Task prompt :: Where a line below holds the string "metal", copy that line.

Dataset records ::
[Start of Attachment]

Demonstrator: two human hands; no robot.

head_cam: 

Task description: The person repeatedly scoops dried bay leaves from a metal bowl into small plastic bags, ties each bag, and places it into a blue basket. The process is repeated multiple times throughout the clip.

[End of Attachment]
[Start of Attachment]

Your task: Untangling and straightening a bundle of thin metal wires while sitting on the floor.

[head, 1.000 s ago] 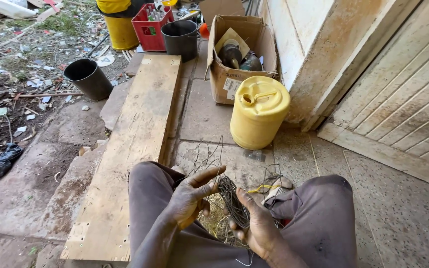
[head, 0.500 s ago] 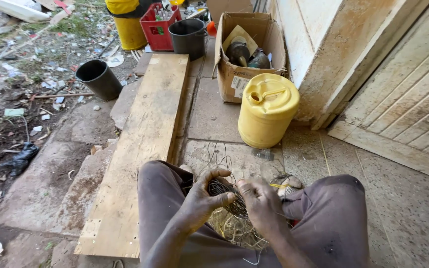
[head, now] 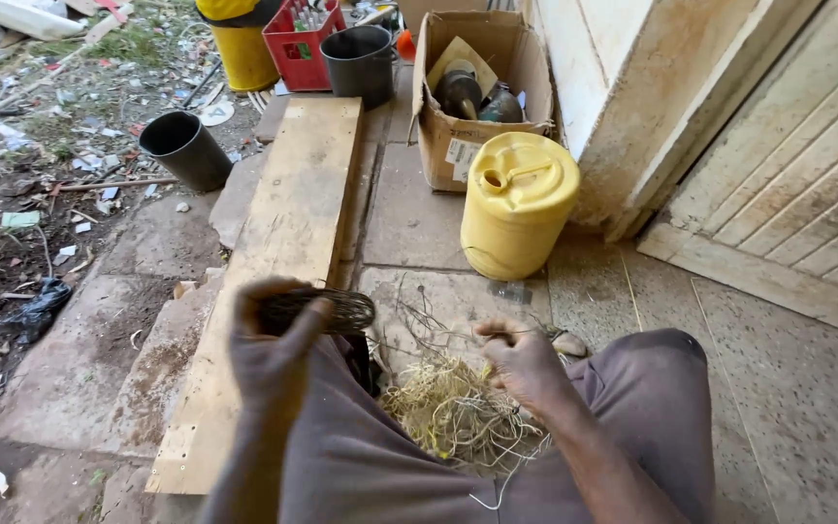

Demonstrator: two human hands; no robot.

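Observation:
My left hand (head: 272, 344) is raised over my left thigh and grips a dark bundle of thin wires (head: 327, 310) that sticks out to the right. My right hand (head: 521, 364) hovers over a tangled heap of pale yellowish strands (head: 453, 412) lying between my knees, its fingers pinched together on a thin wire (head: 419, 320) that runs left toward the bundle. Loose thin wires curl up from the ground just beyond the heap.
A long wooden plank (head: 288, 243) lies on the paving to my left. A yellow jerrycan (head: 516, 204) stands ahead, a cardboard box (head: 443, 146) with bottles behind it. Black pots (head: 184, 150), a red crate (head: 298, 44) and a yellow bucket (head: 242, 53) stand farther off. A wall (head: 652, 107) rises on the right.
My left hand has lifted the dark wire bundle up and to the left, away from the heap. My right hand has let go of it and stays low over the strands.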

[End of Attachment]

Problem solution ::
Task description: The person repeatedly scoops dried bay leaves from a metal bowl into small plastic bags, ties each bag, and places it into a blue basket. The process is repeated multiple times throughout the clip.
Your task: Untangling and straightening a bundle of thin metal wires while sitting on the floor.

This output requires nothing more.